# Exercise goal
Copy each line containing "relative" from the listing below.

# Stored data
-- Opening Marker --

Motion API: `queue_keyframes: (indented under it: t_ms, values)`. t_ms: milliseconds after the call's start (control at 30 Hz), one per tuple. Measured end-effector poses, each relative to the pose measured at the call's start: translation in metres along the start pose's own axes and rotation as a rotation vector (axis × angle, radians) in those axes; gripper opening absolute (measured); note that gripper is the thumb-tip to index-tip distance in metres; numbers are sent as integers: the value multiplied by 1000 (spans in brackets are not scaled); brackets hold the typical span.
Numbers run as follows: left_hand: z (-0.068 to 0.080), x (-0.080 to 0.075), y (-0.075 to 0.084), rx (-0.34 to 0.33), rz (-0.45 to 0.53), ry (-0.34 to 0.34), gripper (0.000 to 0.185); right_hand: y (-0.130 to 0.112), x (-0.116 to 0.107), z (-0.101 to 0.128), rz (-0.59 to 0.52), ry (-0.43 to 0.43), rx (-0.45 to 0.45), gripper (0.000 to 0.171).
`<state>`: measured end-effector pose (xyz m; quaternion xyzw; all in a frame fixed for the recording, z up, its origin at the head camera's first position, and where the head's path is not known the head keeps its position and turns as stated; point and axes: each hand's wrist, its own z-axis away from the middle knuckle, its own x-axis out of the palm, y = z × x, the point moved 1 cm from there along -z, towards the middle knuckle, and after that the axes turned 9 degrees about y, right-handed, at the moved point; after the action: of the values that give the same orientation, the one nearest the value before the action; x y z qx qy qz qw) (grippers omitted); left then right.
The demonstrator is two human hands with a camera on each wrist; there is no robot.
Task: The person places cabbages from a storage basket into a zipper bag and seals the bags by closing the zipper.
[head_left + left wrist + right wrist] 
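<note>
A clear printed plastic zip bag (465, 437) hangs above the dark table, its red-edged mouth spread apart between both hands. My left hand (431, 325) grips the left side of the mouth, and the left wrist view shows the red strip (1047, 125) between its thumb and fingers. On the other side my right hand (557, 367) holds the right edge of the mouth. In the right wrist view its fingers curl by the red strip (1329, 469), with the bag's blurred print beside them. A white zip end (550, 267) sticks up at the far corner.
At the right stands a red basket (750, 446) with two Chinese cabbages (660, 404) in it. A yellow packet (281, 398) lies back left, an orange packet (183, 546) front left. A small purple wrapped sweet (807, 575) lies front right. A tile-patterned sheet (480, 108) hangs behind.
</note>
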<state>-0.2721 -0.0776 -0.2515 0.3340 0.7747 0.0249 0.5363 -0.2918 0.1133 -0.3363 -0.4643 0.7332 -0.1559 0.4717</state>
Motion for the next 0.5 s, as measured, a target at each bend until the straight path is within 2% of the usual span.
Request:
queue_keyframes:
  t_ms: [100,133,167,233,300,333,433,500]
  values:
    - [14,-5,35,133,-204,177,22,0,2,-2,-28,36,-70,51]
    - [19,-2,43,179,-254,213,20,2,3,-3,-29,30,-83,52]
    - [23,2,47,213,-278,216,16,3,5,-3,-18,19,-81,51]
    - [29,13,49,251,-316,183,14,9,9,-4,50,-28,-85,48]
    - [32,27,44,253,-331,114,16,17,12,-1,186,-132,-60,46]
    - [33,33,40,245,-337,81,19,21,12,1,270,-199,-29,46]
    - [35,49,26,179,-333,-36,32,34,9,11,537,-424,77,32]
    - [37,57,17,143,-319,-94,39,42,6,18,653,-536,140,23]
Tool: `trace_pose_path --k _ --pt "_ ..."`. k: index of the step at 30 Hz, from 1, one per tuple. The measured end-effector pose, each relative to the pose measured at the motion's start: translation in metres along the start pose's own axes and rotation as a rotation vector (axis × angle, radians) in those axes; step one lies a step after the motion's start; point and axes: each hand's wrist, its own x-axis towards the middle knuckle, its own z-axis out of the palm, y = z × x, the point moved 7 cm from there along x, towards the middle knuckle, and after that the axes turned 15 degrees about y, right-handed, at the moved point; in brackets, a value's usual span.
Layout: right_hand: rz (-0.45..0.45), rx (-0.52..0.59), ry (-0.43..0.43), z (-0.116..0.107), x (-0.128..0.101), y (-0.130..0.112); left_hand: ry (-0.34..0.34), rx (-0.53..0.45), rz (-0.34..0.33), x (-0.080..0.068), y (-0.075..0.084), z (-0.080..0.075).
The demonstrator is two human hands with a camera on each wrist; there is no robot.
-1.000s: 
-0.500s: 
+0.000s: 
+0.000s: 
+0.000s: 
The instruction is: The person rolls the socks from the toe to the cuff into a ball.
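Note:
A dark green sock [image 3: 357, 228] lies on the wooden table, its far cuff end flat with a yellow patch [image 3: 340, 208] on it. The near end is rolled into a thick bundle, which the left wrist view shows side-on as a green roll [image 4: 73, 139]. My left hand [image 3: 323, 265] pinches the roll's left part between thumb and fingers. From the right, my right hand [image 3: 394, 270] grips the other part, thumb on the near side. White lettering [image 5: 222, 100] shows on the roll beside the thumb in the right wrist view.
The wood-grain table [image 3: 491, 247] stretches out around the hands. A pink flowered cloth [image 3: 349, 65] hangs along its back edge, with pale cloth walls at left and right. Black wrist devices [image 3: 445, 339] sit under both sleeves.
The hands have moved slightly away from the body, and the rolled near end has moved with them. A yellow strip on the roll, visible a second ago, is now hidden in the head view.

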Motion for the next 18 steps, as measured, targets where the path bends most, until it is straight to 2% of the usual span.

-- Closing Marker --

# Written response
Motion API: `queue_keyframes: (indented under it: t_ms, values)`. t_ms: milliseconds after the call's start (control at 30 Hz), one per tuple. Measured end-effector poses, each relative to the pose measured at the call's start: translation in metres along the start pose's own axes and rotation as a rotation vector (axis × angle, radians) in those axes; gripper opening absolute (measured); note that gripper is the thumb-tip to index-tip distance in metres; numbers are sent as integers: the value multiplied by 1000 (spans in brackets are not scaled); brackets hold the typical span.
Tool: `trace_pose_path --k _ --pt "_ ..."`. k: index of the step at 30 Hz, from 1, one per tuple. The measured end-effector pose, each relative to the pose measured at the motion's start: translation in metres along the start pose's own axes and rotation as a rotation vector (axis × angle, radians) in those axes; step one lies a step after the motion's start; point and axes: each hand's wrist, its own x-axis towards the middle knuckle, its own z-axis out of the palm, y = z × x, the point moved 7 cm from there along x, towards the middle knuckle, and after that the axes turned 15 degrees about y, right-handed, at the moved point; in brackets, a value's usual span.

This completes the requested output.